It is known that N-cadherin is expressed by developing rodent CEC [22], and therefore it was used as a marker to identify CEC differentiation. As shown in Fig. 3a, expression of N-cadherin can be seen in the cytoplasm of the induced cells. There was no detectable fluorescence among non-induced NCC (Fig. 3b) and negative control groups (primary antibody omitted) (Fig. 3c). Normal rat CEC also express N-cadherin, but its distribution mainly restricted in the membrane at cell boundaries (Fig. 3d).
(a) Cells were stained with N-cadherin antibodies after induction, green fluorescence mainly distributed in the plasma and cell membrane. (b) No positive signal was detected among non-induced NCC. (c) No positive signal was detected in negative control. (d) Normal rat CEC were stained with N-cadherin antibodies, green fluorescence was mainly detected at cell boundaries.

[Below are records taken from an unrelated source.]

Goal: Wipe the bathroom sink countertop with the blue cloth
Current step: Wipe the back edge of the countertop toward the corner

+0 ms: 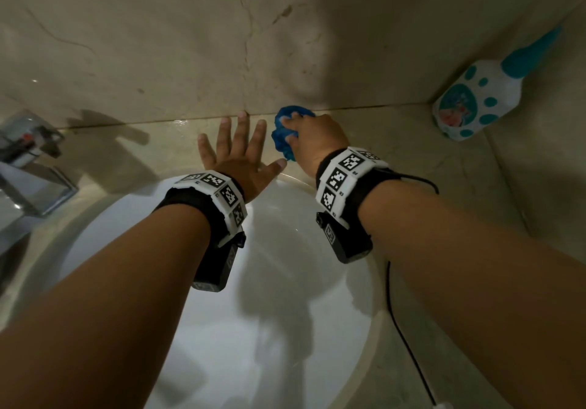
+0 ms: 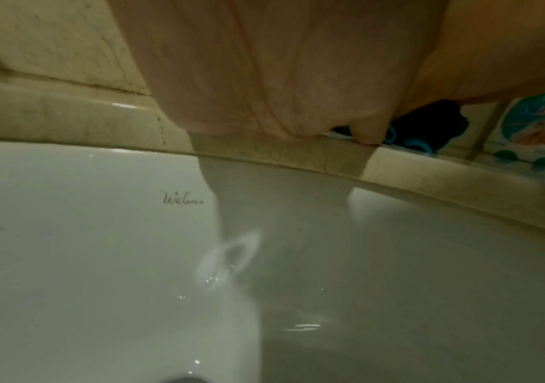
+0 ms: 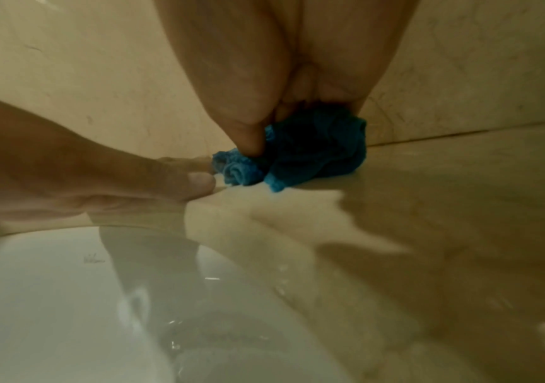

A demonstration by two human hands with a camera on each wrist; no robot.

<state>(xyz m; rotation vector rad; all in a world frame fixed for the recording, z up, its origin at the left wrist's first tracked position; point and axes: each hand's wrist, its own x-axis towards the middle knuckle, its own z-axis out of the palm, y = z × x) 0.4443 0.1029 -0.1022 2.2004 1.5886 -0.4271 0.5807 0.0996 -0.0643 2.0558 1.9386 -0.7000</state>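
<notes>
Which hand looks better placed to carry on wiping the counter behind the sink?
The right hand. Its fingers already grip the bunched blue cloth against the countertop by the back wall. The left hand lies flat beside it with fingers spread, holding nothing, so it would first have to take the cloth.

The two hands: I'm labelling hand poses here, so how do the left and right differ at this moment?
The left hand lies flat with fingers spread and straight; the right hand has its fingers curled. The left hand holds nothing; the right grips the bunched blue cloth. The left is nearer the faucet; the right is nearer the bottle. Both are on the countertop behind the sink.
</notes>
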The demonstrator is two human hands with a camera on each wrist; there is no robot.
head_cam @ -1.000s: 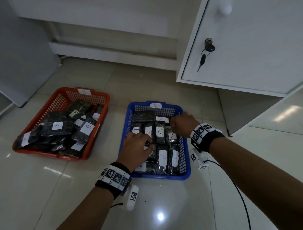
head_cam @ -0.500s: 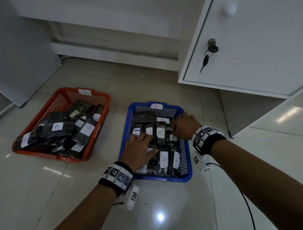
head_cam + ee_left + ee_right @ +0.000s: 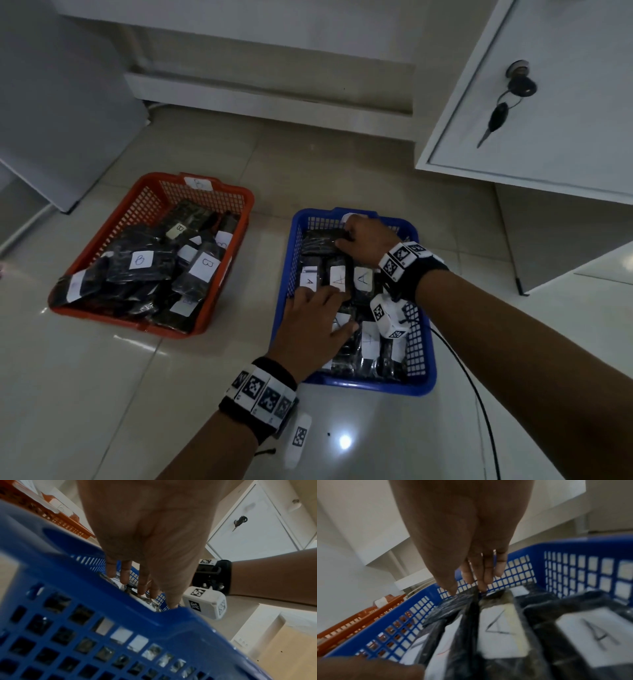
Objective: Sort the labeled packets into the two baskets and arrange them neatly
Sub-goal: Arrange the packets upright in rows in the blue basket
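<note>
Blue plastic mesh basket (image 3: 423, 346) on the tiled floor holds black "A" labelled packets (image 3: 362, 279) in rows, the left hand (image 3: 313, 329) pressing flat on them with straight fingers while the right hand (image 3: 368, 238) fingers curl onto the rear packet (image 3: 320, 241); B packets (image 3: 202, 269) fill the orange basket (image 3: 150, 202) alongside

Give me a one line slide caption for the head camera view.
Both hands, left hand and right hand, tidy black A-labelled packets in the blue plastic basket beside the orange plastic basket of B packets.
</note>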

Scale bars: 50 µm.
Transcription factors FoxC-1 and Pitx-2 both proved to be closely related to CEC development [23], [24], therefore real-time RT-PCR was performed to determine whether expression of these two transcription factors was turned on in the induced NCC. Expression of FoxC-1 peaked on day 7 and then quickly fell. Compared with FoxC1, expression of Pitx2 was lower but at a stable level at the checked time points (Fig. 4). The peak value appeared around day 9, a bit later than that of FoxC1. Non-induced NCC groups showed no amplification of target genes, the same as negative controls (samples omitted) (data not shown).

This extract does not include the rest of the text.